» INSTRUCTIONS FOR THE TASK
Filter the entries, keeping every line with the string "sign".

Records from a collection:

————————

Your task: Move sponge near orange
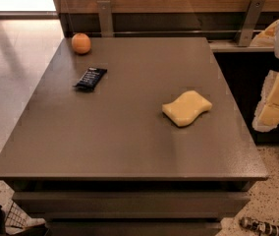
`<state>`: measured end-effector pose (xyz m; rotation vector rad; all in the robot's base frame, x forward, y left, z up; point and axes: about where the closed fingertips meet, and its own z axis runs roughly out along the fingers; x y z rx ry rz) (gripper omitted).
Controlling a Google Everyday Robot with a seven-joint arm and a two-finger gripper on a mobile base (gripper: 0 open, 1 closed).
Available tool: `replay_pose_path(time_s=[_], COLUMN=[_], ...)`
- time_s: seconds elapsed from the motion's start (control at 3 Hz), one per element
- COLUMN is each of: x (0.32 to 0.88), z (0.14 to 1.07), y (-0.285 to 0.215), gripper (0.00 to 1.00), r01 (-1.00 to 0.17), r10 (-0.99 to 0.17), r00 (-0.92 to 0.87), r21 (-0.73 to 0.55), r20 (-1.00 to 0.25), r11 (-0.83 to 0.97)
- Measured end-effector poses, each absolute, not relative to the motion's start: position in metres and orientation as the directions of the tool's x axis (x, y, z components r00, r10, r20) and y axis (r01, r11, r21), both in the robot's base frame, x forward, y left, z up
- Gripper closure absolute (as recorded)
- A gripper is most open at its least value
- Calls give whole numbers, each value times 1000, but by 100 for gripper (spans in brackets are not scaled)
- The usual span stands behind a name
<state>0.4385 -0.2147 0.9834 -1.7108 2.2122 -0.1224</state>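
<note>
Sponge (187, 108): pale yellow with wavy sides, lying flat on the right half of the bench, a little right of the middle and nearer the right edge than the left
Orange (81, 43): small and round, sitting at the far left corner of the bench, well apart from the sponge
Snack bar (90, 77): dark wrapper, lying flat on the left part of the bench, near the orange on its front side, between the orange and the sponge along the diagonal
Bench (129, 141): dark grey flat top, seen from above and in front, with a drawer front (129, 203) below its near edge
Gripper (273, 107): cream-yellow, hanging at the right border of the view, off the bench's right side, apart from the sponge and touching nothing on the bench
Jaws: cannot tell whether released or clenched
Brackets: two grey metal uprights behind the bench, one left (104, 17) and one right (251, 14), against a wooden wall
Floor: pale speckled surface around the bench, with a small can-like thing (265, 226) lying at the lower right
</note>
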Motion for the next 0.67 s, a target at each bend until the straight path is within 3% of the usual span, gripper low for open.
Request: replay_pose_path(time_s=[0.67], x=[454], z=[979], y=[-218], gripper=[0], r01=[-931], r10=[-944], r00=[-190], r21=[-255], r20=[-271], r11=[261])
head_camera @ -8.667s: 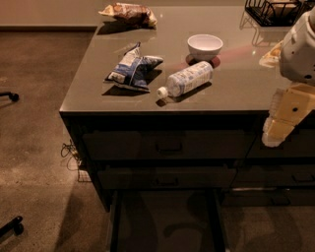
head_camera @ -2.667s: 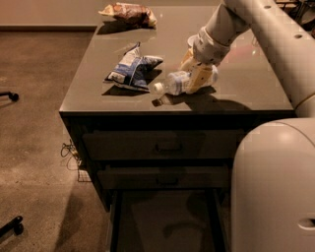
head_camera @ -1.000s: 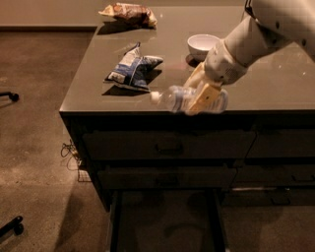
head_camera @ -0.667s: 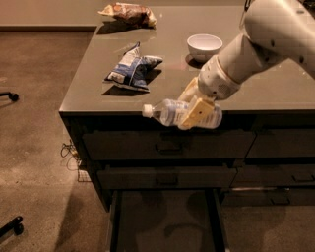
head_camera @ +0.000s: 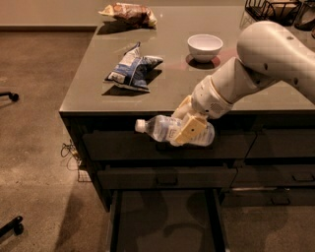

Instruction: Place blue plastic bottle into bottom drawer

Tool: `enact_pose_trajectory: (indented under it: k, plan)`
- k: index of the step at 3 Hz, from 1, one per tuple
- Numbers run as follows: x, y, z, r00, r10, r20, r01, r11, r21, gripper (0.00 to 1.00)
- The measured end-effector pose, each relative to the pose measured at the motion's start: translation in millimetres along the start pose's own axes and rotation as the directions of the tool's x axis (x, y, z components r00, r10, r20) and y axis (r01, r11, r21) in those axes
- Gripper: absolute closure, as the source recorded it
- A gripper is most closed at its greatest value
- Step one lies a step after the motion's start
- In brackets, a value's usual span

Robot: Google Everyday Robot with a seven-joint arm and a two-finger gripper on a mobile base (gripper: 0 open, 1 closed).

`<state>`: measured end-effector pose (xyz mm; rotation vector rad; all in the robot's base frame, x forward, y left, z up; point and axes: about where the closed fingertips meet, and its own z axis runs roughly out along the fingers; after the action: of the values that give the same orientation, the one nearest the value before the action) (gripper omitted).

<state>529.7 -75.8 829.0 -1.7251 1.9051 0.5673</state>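
The blue plastic bottle [head_camera: 165, 129] is clear with a white cap pointing left. It lies on its side in the air in front of the top drawer front. My gripper [head_camera: 187, 124] is shut on the bottle, its cream fingers [head_camera: 189, 131] across the bottle's middle. The white arm reaches in from the upper right. The bottom drawer [head_camera: 165, 221] is pulled open below, with a flat dark bottom panel and dark side rails. The bottle hangs above the drawer's rear part, well clear of it.
A grey counter [head_camera: 167, 74] holds a blue and white snack bag [head_camera: 131, 69], a white bowl [head_camera: 204, 47], a brown snack bag [head_camera: 129, 13] and a wire basket [head_camera: 275, 11] at the back right. Two closed drawers [head_camera: 167, 176] sit above the open one. A chair caster [head_camera: 14, 225] is at lower left.
My gripper has carried the bottle off the counter, forward and down past the front edge. It now hangs lower, in front of the top drawer.
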Motion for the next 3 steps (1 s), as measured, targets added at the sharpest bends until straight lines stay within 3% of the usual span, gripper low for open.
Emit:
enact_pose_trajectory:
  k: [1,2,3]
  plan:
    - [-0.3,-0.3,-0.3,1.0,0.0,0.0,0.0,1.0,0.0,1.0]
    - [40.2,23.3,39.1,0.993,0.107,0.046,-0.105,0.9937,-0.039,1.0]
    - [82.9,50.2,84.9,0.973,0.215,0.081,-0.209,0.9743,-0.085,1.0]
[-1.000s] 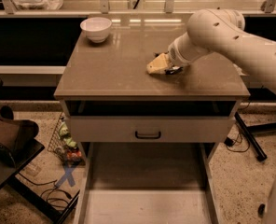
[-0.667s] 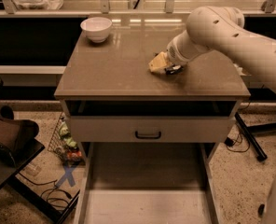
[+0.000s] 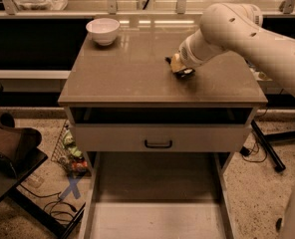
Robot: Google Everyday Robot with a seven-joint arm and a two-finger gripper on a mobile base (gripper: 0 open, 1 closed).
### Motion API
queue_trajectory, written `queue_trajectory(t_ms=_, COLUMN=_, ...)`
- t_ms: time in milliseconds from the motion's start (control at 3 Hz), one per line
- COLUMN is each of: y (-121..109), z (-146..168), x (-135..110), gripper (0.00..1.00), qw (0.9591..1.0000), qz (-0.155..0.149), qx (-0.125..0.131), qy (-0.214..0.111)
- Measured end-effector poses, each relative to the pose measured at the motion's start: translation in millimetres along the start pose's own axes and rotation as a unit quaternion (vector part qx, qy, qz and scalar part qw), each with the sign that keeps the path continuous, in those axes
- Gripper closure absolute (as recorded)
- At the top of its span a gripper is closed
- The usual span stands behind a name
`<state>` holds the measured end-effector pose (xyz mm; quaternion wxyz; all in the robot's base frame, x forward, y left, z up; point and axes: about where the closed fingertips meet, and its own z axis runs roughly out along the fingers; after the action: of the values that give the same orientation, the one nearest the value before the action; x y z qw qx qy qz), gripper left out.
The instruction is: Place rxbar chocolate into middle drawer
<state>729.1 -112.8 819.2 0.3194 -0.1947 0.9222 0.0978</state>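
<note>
My gripper (image 3: 179,66) is down on the cabinet's brown top, right of centre, at the end of the white arm that reaches in from the right. A small dark piece that looks like the rxbar chocolate (image 3: 186,73) shows right under it on the top; most of it is hidden by the gripper. The middle drawer (image 3: 157,220) is pulled out at the bottom of the view, a wide pale tray with low thin side walls, well below and in front of the gripper.
A white bowl (image 3: 103,30) stands at the top's back left corner. A shut drawer front with a small black handle (image 3: 158,144) sits under an open dark slot. A dark chair (image 3: 10,148) and floor clutter (image 3: 70,151) lie left.
The gripper has shifted a little to the right on the cabinet top. The bowl and the drawers have not moved.
</note>
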Motion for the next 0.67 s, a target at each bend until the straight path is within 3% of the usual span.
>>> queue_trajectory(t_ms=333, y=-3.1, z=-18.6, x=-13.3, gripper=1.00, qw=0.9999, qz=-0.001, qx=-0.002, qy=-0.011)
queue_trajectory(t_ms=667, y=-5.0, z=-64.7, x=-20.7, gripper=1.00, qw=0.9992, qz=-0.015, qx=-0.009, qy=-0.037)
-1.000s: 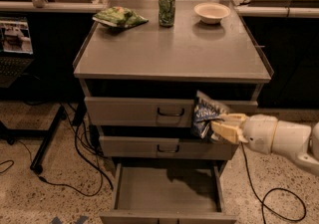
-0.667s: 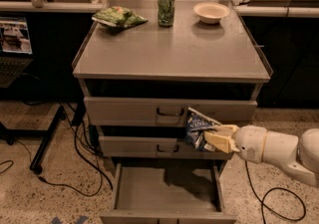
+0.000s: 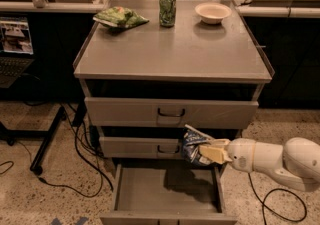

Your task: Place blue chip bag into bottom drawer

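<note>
The blue chip bag (image 3: 192,145) is a crumpled dark navy foil bag with white lettering. My gripper (image 3: 209,152) is shut on it, reaching in from the right on a white arm. The bag hangs in front of the middle drawer, above the right half of the bottom drawer (image 3: 167,189). The bottom drawer is pulled open and its grey flat interior shows, with the bag's shadow on it.
Two upper drawers with black handles (image 3: 171,114) are shut. On the cabinet top (image 3: 175,49) lie a green chip bag (image 3: 120,17), a green can (image 3: 167,9) and a white bowl (image 3: 213,12). Cables and a stand foot (image 3: 37,169) lie on the floor at left.
My gripper has moved down and to the left with the blue chip bag, from beside the top drawer to in front of the middle drawer.
</note>
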Motion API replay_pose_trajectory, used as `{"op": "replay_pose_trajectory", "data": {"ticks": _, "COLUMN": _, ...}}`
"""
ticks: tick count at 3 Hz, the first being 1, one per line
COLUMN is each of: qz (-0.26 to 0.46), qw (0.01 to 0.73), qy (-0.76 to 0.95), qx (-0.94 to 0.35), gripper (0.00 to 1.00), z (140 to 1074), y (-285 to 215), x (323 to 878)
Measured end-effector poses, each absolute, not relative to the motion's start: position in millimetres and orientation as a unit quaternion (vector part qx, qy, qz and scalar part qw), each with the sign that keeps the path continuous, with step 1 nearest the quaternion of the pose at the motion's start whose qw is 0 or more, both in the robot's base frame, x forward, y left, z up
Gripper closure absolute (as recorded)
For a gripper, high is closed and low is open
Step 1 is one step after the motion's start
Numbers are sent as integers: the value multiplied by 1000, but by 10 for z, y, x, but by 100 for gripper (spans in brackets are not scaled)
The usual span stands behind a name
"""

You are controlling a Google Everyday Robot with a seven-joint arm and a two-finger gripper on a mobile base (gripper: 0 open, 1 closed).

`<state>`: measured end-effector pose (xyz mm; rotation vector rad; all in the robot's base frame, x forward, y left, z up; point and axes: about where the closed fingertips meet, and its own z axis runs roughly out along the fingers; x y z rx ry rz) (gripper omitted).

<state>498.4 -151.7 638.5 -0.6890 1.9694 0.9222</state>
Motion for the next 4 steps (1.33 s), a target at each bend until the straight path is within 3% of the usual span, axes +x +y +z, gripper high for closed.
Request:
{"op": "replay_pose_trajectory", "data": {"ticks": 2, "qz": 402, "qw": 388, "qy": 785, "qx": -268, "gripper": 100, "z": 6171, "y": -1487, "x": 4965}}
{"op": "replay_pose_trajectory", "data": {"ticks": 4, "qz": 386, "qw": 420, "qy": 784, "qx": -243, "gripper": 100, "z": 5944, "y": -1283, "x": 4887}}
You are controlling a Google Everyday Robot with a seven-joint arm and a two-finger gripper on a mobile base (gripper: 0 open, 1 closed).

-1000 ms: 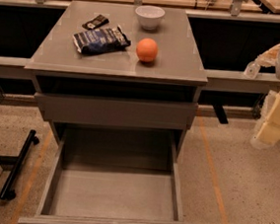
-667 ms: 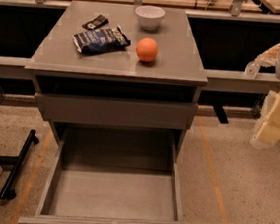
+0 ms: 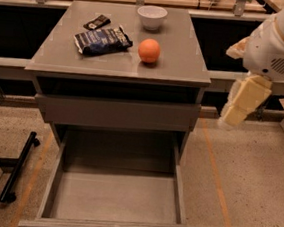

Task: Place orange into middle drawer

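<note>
The orange (image 3: 149, 50) sits on the grey cabinet top (image 3: 182, 64), right of centre, in front of a white bowl (image 3: 152, 16). The middle drawer (image 3: 116, 198) is pulled out wide below, and its flat grey floor is bare. My gripper (image 3: 239, 105) hangs at the right of the cabinet, below my white arm (image 3: 279, 43). It is level with the closed drawer front (image 3: 117, 113), well apart from the orange, and holds nothing that I can see.
A dark blue snack bag (image 3: 103, 40) and a small dark packet (image 3: 96, 21) lie on the cabinet top left of the orange. A black bar (image 3: 19, 166) lies on the floor at the left. Dark shelving runs behind on both sides.
My arm and gripper have moved left, closer to the cabinet's right side. The orange, the bowl and the drawer have not moved.
</note>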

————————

» TASK ANSWER
- Measured end-effector poses, each relative to the pose measured at the motion's start: translation in millimetres along the start pose's own axes and rotation as a unit quaternion (vector part qx, qy, qz and scalar part qw), each with the sign that keeps the path continuous, in those axes
Measured end-effector poses, each absolute, not relative to the motion's start: position in millimetres and orientation as a unit quaternion (vector part qx, qy, qz and scalar part qw), each with the sign that keeps the path continuous, with step 1 nearest the quaternion of the pose at the motion's start whose qw is 0 or more, both in the robot's base frame, x forward, y left, z up

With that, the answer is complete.